Outsourcing : le retour au réalisme
Par Guy Hervier. Après une vague d'enthousiasme un peu trop débordant, les entreprises sont revenues à plus de réalisme et de pragmatisme dans leur stratégie d'outsourcing de leurs différentes fonctions, ce que l'on appelle outre-Atlantique le Business Process Outsourcing en adapter à la fois le périmètre et le retour vers des zones géographiques moins lointaines comme l'Europe de l'Ouest ou le Maghreb. Telle est l'idée que défend l'European Outsourcing Association (EAO). En fait, « l'outsourcing n'est qu'un des aspects de la réorganisation des entreprises qui sont passées d'un modèle intégré à une organisation qui s'apparente à une chaîne logistique et dont la chaîne de valeur est en totale recomposition », commentait Elie Cohen, directeur de recherche au CNRS et professeur à Sciences Po et membre du Conseil d'Analyse Economique auprès du Premier Ministre, à l'occasion de la conférence de l'EOA.
Mondialisation, technologies de l'information et pression financière
La réorganisation des entreprises que l'on observe actuellement résulte de 3 facteurs explique Elie Cohen. D'abord la mondialisation dont une des premières manifestations remonte aux années 70 avec les premières actions de Motorola qui cherchait à délocaliser certaines activité de fabrication. Dans ce domaine, le phénomène peut se mesurer sur trois dimensions : le travail non qualifié, le travail qualifié et les activités hautement capitalistiques qui mettent en oeuvre des systèmes techniques complexes.

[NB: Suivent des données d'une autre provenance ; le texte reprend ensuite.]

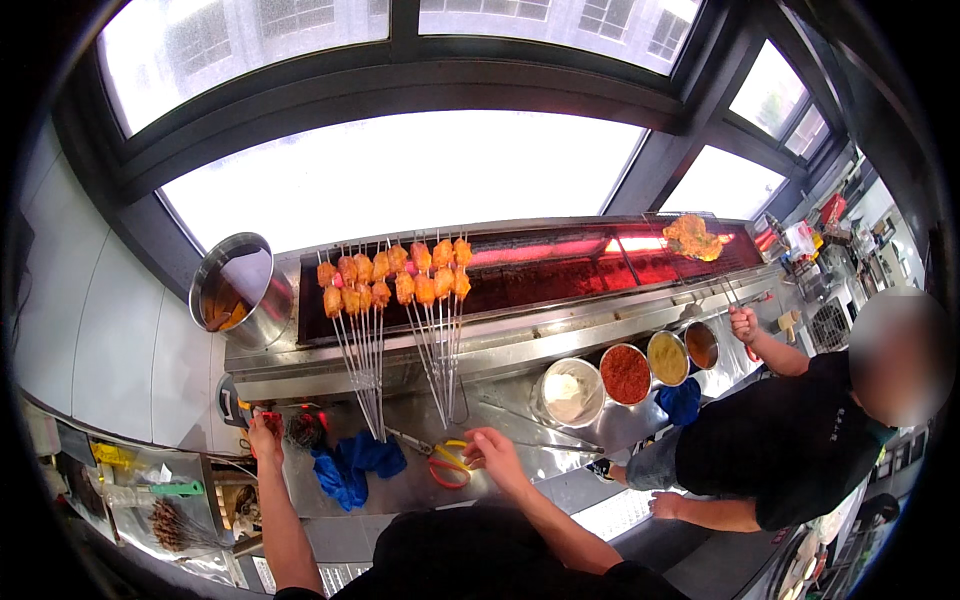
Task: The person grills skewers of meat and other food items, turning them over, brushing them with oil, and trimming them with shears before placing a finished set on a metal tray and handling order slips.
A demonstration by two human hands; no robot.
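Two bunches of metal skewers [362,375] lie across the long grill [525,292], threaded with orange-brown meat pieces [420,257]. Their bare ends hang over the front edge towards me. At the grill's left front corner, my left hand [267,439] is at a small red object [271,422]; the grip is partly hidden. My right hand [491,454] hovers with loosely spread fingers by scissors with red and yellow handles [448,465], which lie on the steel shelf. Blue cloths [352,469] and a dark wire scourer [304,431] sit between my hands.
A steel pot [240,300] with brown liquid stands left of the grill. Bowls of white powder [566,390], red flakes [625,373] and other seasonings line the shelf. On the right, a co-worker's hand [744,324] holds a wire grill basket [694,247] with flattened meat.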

Second facteur, les technologies de l'information qui permettent le travail à distance et collaboratif et qui a réduit considérablement ce que les économistes appellent les coûts de transaction. Ce qui ne justifie plus d'organiser une activité dans le cadre d'une entreprise, mais peut désormais se faire dans une chaîne logistique.
Enfin, le dernier facteur qui a préexisté aux deux autres qui a déclenché le phénomène, est lié à la pression financière. Au début des années 70, le modèle était celui des conglomérat regroupant différentes activités permettant de diluer les risques et d'associer des cycles longs et des cycles courts. Toujours dans les années 70, des opérateurs financiers ont préempté les parties de ces conglomérats les mieux valorisées. Puis vinrent les fonds d'investissement et enfin les entreprises qui se sont dits qu'elles pouvaient être acteurs dans ce mouvement de fond. « C'est le cas (désastreux) de la CGE qui s'est transformé en Alcatel, puis plus récemment Alcatel-Lucent en se recentrant sur un ou deux secteurs d'activités et en mettant en oeuvre le concept de Fabless Company », note Elie Cohen.

Apple réinvente le consumer electronics
L'industrie du consumer electronics est aussi un bon exemple de cette évolution, poursuit-il. Les entreprises européennes et américaines ont cessé leur activité de fabrication. Thomson Multimédia dont 95 % de l'activité était représentée la fabrication multimédia s'est totalement reconvertie car il est clair qu'elle ne pouvait pas lutter sur des activités de fabrication standard par rapport aux pays à main d'œuvre bon marché. Le rapport du coût de main d'œuvre manufacturière non qualifiée entre la Chine et l'Allemagne est de 1 à 27. « Dans le consumer electronics, explique Elie Cohen, Apple n'est pas revenu au premier plan en fabriquant une produit plus sophistiqué sur le plan technologique, mais en proposant une nouvelle idée basée sur trois éléments : un nouveau concept de produit, le design (Apple a toujours mis l'accent sur cette aspect des produits, ce que nombre de constructeurs informatiques ont longtemps laissé au second rang) et un nouveau business model basée sur le couplage iPod/iTunes qui n'est une nouvelle manière de consommer un produit ».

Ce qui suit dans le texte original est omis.